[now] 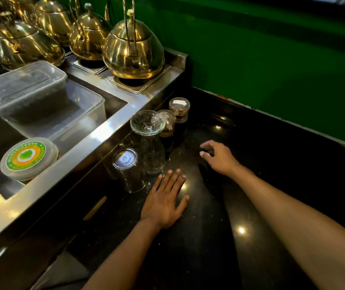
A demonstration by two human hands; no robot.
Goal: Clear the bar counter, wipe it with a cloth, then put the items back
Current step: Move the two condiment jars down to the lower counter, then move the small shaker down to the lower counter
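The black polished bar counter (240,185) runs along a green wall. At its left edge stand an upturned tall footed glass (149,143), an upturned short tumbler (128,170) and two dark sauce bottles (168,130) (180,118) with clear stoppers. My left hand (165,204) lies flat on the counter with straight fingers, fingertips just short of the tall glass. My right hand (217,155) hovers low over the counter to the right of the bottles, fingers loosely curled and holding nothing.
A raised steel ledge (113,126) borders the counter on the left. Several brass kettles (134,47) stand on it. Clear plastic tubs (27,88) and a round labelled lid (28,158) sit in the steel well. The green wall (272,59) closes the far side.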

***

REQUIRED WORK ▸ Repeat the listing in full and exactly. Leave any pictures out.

SOLUTION FOR THIS EXERCISE ▸
[now] 
A demonstration by two human hands; no robot.
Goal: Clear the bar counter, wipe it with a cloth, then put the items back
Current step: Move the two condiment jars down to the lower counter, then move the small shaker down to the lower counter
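The black polished bar counter (240,185) runs along a green wall. At its left edge stand an upturned tall footed glass (149,143), an upturned short tumbler (128,170) and two dark sauce bottles (168,130) (180,118) with clear stoppers. My left hand (165,204) lies flat on the counter with straight fingers, fingertips just short of the tall glass. My right hand (217,155) hovers low over the counter to the right of the bottles, fingers loosely curled and holding nothing.
A raised steel ledge (113,126) borders the counter on the left. Several brass kettles (134,47) stand on it. Clear plastic tubs (27,88) and a round labelled lid (28,158) sit in the steel well. The green wall (272,59) closes the far side.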

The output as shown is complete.